Go to the line in the entries below that holds "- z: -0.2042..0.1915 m" and repeat exactly from there through the line that holds "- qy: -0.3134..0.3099", inclusive.

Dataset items

....................

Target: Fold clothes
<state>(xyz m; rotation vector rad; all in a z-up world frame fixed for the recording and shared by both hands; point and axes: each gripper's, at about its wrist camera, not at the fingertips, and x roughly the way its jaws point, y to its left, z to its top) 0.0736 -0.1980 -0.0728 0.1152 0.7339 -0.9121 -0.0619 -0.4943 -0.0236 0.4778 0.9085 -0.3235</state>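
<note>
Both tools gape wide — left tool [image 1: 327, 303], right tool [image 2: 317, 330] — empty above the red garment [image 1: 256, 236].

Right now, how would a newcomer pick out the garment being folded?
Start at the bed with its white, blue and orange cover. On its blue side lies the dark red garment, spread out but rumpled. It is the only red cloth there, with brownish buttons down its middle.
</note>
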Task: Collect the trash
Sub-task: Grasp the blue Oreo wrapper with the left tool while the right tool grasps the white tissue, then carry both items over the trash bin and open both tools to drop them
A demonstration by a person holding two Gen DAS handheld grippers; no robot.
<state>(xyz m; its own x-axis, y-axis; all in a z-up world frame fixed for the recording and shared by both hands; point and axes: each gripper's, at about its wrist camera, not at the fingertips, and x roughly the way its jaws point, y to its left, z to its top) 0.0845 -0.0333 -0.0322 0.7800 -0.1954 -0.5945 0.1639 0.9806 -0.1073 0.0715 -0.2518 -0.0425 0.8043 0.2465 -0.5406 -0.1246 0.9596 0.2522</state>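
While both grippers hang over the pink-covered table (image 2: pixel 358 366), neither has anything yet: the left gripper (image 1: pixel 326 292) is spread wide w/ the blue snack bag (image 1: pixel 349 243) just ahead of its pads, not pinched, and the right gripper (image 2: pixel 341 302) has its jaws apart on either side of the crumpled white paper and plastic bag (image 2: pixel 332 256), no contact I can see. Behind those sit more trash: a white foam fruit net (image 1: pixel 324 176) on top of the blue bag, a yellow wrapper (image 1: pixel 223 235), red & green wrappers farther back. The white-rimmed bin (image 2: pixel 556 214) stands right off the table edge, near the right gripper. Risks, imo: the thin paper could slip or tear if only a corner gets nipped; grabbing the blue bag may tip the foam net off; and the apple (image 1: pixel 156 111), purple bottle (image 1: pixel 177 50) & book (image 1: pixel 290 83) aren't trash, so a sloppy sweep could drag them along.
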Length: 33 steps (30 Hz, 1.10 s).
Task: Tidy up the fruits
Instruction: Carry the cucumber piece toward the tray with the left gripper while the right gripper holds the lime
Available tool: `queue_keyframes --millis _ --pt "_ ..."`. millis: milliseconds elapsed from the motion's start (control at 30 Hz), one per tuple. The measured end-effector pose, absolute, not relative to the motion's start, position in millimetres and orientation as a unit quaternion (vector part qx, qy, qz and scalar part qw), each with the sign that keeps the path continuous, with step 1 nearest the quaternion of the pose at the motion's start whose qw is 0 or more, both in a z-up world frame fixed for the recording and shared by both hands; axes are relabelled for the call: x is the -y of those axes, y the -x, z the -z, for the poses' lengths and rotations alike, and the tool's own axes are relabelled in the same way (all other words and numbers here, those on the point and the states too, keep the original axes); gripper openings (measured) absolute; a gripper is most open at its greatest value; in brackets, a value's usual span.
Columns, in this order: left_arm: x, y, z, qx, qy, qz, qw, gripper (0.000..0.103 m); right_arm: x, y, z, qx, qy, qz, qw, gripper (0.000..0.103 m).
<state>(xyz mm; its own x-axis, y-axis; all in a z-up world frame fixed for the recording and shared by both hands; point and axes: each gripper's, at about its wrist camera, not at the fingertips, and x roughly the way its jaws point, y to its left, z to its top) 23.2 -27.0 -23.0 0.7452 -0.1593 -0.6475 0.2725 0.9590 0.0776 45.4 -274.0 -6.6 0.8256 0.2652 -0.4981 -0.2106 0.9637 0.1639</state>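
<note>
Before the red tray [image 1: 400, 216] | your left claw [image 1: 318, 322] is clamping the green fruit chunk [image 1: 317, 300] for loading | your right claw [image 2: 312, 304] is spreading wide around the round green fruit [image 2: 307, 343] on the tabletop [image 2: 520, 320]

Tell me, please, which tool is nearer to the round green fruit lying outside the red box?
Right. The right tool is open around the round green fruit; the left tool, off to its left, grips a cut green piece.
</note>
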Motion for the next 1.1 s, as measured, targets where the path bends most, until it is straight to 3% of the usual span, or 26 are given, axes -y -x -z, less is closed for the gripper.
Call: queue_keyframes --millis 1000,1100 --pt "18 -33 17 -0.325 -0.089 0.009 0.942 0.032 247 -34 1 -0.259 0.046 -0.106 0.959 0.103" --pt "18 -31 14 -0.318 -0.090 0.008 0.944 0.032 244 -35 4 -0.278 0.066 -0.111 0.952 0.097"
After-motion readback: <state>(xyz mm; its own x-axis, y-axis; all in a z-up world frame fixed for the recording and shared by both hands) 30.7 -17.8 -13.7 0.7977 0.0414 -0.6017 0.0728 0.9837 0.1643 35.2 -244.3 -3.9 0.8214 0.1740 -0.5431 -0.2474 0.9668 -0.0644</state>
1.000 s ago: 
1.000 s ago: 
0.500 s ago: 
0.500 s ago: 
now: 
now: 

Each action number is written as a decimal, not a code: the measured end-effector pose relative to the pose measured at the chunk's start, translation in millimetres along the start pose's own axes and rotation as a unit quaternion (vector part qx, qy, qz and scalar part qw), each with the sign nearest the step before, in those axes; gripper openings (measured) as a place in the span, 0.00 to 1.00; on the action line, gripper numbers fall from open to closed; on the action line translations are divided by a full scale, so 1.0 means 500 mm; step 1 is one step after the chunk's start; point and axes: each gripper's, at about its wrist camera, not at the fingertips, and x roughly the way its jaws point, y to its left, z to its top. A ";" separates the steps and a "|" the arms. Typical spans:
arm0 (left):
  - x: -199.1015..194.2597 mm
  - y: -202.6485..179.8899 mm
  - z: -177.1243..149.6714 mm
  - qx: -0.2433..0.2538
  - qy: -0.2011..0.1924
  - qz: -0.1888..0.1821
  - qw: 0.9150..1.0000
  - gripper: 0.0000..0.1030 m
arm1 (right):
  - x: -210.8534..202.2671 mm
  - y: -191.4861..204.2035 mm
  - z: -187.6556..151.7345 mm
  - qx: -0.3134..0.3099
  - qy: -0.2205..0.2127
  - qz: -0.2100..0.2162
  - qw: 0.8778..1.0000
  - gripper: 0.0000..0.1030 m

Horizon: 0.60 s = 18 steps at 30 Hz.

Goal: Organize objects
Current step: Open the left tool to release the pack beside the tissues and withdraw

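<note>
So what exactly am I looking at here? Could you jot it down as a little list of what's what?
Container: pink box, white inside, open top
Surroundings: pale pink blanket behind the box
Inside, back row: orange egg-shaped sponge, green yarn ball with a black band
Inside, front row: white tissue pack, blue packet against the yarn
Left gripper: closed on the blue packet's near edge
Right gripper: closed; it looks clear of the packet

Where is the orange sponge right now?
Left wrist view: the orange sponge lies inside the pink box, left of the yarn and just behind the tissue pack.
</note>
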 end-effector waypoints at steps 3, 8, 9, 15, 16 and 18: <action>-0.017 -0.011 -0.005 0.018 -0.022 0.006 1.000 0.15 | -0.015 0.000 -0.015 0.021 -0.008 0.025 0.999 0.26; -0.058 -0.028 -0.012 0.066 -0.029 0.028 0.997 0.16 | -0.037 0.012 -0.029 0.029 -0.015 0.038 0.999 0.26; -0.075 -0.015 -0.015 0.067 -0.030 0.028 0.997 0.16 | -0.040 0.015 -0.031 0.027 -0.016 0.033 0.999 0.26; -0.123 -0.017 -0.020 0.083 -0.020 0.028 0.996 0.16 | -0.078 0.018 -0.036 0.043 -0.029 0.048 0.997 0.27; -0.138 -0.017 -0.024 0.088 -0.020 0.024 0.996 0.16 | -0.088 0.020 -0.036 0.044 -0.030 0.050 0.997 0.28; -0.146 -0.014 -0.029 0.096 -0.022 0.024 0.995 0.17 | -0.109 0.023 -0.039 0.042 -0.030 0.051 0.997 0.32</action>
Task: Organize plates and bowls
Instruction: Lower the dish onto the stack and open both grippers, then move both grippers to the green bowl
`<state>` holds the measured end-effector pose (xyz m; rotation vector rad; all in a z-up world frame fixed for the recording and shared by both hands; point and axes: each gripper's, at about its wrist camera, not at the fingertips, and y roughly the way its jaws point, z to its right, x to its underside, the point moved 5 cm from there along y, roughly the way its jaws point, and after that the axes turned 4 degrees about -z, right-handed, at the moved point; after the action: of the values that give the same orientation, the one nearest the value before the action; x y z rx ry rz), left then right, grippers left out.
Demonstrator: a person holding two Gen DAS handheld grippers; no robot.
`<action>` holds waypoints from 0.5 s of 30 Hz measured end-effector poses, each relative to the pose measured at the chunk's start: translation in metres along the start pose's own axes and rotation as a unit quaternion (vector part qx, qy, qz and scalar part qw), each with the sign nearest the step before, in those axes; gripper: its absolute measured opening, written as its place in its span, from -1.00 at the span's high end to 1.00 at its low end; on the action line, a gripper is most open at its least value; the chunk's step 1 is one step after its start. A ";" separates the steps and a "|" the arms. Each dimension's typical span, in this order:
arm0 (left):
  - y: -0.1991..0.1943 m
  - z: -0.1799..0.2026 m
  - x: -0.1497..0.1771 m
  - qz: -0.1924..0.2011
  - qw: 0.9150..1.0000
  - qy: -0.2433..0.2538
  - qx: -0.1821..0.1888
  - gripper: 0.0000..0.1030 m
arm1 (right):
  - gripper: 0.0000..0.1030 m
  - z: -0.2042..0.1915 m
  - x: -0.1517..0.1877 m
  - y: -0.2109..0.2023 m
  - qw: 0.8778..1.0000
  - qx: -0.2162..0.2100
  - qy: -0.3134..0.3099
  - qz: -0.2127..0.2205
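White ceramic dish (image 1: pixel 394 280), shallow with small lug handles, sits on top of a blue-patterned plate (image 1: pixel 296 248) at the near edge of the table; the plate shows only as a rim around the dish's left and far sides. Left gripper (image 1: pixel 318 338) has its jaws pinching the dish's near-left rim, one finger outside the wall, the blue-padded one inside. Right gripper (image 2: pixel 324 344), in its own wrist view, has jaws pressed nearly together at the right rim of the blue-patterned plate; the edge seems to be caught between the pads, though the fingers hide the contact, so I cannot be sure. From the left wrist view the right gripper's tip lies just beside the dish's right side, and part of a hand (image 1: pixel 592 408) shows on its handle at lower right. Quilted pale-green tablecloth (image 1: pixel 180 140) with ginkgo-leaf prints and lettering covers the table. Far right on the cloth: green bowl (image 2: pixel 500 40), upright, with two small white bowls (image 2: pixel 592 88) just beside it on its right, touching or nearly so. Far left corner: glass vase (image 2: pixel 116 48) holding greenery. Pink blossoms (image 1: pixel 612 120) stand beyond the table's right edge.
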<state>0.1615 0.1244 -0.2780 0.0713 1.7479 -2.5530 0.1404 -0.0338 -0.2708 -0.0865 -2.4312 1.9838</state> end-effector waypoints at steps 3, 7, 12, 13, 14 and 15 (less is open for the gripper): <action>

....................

● TASK RESPONSE:
  - z: -0.2042..0.1915 m
  - x: -0.1517..0.1877 m
  - y: -0.2109..0.2023 m
  - qw: 0.8778..1.0000
  - qx: -0.2162..0.2100
  - qy: -0.3134..0.3099

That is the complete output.